**What the exercise asks**
Use the entries below and reproduce exactly the lines from the one containing "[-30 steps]" down to the one containing "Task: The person", both of them included.

(Stored entries)
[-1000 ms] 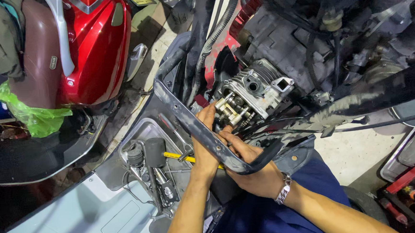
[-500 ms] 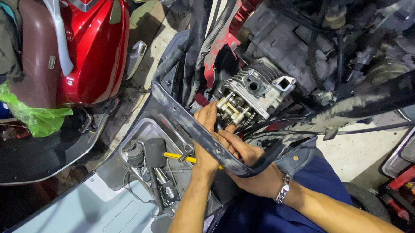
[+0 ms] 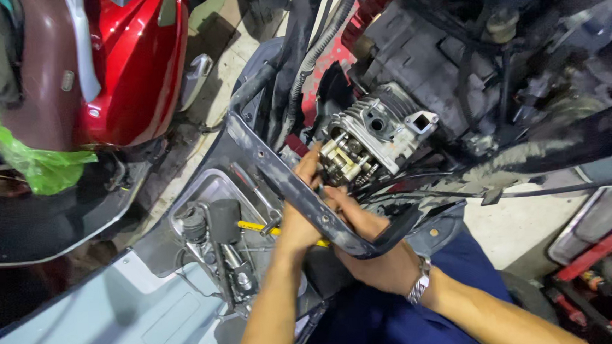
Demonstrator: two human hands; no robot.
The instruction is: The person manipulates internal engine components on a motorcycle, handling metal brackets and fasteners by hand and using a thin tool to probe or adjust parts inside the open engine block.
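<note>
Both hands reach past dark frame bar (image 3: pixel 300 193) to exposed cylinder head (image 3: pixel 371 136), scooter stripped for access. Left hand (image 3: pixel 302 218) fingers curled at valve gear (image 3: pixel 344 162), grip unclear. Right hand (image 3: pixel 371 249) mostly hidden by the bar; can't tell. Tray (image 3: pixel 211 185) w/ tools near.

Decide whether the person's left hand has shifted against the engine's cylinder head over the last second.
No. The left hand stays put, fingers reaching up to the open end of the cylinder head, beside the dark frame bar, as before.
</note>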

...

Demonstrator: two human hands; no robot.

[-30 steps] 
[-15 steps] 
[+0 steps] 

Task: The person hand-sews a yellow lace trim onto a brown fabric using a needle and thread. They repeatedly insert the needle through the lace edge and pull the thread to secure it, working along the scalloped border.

**Exercise response**
[-30 steps] 
[-15 steps] 
[+0 steps] 

Task: The person hand-sews a yellow lace trim onto a brown fabric using a needle and thread. They repeatedly insert the needle through the lace edge and pull the thread to secure it, working along the scalloped border.

No further work remains on this exercise.